Personal information
- Full name: James Lawrence Wiechers
- Born: August 7, 1944 Oakland, California, U.S.
- Died: October 15, 2018 (aged 74) Napa, California, U.S.
- Height: 6 ft 2 in (1.88 m)
- Weight: 205 lb (93 kg; 14.6 st)
- Sporting nationality: United States
- Residence: Napa, California, U.S.
- Spouse: Susan
- Children: Erica

Career
- College: Santa Clara University
- Turned professional: 1966
- Former tour: PGA Tour
- Professional wins: 1

Number of wins by tour
- PGA Tour: 1

Best results in major championships
- Masters Tournament: CUT: 1976
- PGA Championship: T29: 1972
- U.S. Open: T14: 1975
- The Open Championship: DNP

= Jim Wiechers =

American golfer

James Lawrence Wiechers (August 7, 1944 – October 15, 2018) was an American professional golfer who played on the PGA Tour in the 1960s and 1970s.

== Early life ==
Wiechers was born in Oakland, California.

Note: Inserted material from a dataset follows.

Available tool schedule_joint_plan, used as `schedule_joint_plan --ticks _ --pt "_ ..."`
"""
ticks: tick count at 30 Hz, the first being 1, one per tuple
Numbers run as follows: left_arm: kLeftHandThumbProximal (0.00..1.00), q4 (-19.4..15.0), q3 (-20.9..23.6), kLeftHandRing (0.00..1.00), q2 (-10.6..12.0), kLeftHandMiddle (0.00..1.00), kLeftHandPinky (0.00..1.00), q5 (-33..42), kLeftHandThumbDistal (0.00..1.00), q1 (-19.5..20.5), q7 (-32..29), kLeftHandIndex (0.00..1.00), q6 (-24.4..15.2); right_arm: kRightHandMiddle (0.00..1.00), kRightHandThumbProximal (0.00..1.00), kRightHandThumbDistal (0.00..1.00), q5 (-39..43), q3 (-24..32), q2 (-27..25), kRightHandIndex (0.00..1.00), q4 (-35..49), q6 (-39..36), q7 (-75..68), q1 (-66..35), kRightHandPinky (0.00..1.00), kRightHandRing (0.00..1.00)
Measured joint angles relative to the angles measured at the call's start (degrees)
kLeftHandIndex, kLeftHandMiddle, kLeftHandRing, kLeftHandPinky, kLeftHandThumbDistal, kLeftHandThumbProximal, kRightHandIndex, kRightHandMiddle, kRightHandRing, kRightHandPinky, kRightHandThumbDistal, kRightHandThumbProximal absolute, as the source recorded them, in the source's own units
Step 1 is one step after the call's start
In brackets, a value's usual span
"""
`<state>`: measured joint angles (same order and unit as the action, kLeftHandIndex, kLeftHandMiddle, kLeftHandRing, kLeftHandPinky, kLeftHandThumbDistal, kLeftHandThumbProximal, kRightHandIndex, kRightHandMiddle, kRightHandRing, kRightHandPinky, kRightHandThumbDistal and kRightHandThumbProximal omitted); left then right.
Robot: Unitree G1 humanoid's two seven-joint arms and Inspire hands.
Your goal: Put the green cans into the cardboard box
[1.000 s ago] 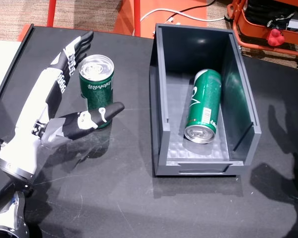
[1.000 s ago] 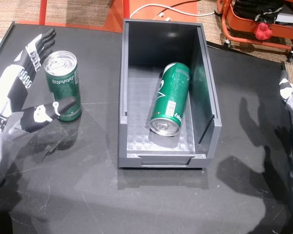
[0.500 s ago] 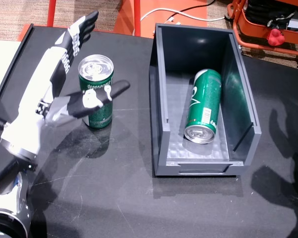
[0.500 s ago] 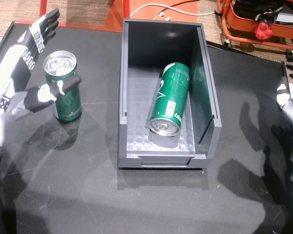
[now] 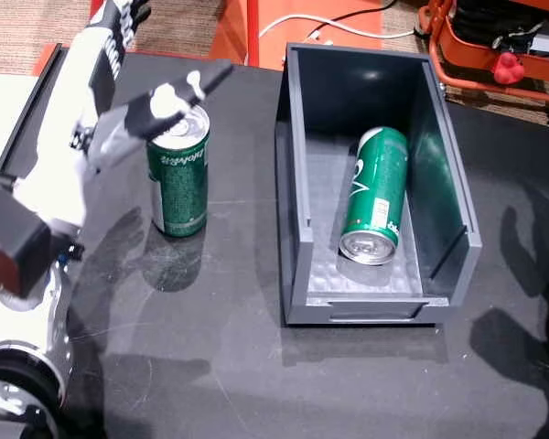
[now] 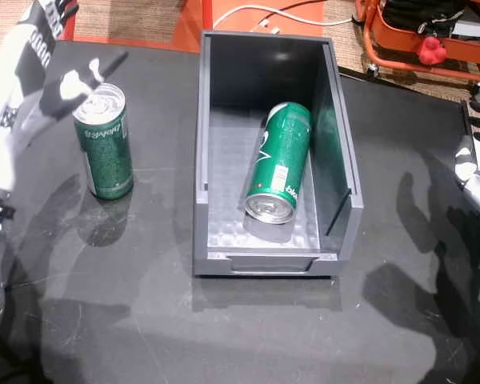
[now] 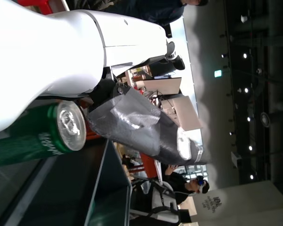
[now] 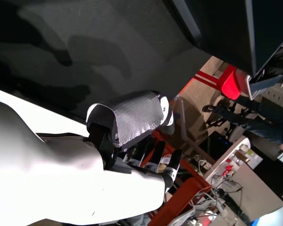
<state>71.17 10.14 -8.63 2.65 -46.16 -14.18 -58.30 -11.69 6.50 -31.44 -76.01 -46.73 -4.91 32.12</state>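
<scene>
Risen, left hand (image 5: pixel 133 91) hovers open above upright green can (image 5: pixel 178 178).

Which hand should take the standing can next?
Left. The left hand is open, right at the top of the upright can on the table's left. The right hand sits at the far right edge, with the box between it and the can.

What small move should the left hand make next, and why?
Probably lower around the upright can and close the fingers on it. The left hand is open above the can's top, holding nothing, and this can stands on the table outside the box.
</scene>
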Motion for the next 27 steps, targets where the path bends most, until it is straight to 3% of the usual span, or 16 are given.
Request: schedule_joint_plan --ticks 7,13,16,24,27 --pt "0.33 1.92 -0.01 1.0 0.81 1.0 0.98 0.04 1.0 -1.1 -0.24 1.0 5.74 0.76 0.62 0.54 0.18 0.76 0.0 0.77 0.0 0.0 0.06 -1.06 0.82 0.79" --pt "0.33 2.63 -0.44 1.0 1.44 1.0 1.0 -0.69 1.0 -1.08 0.89 1.0 7.77 0.76 0.65 0.54 0.48 1.06 0.0 0.78 0.0 -0.01 0.22 -1.28 0.82 0.8" --pt "0.3 2.63 -0.13 1.0 1.78 1.0 1.0 -0.45 1.0 -1.04 -1.08 1.0 8.95 0.75 0.58 0.46 0.57 1.12 -0.01 0.77 0.01 -0.37 0.23 -1.45 0.82 0.8" --pt "0.32 2.91 0.58 1.0 2.86 1.0 1.0 -0.22 1.0 -0.33 -3.56 1.0 12.39 0.77 0.56 0.47 2.45 2.8 -0.01 0.81 0.03 -2.26 3.3 -1.8 0.83 0.8" --pt "0.33 3.03 0.32 1.0 2.56 1.0 1.0 -0.66 1.0 -0.1 -3.56 1.0 12.79 0.78 0.54 0.42 2.77 3.61 -0.02 0.81 0.03 -2.33 4.98 -1.91 0.82 0.8"
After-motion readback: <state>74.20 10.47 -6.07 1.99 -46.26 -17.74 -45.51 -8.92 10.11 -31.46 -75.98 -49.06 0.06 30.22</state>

He won the 1962 U.S. Junior Amateur while in high school.

== Amateur career ==
He then attended Santa Clara University and was a member of the golf team, winning first-team All-American honors in 1965. He collected many honors during his amateur career including Golf Digests Number One U.S. Amateur award in 1966.

== Professional career ==
Wiechers turned professional and joined the PGA Tour in 1966. He played on the PGA Tour from 1966 to 1979. His best years were in the late 1960s through the mid-1970s when he finished on the top-60 money list five times. He won one PGA Tour event during his career: the 1969 West End Classic.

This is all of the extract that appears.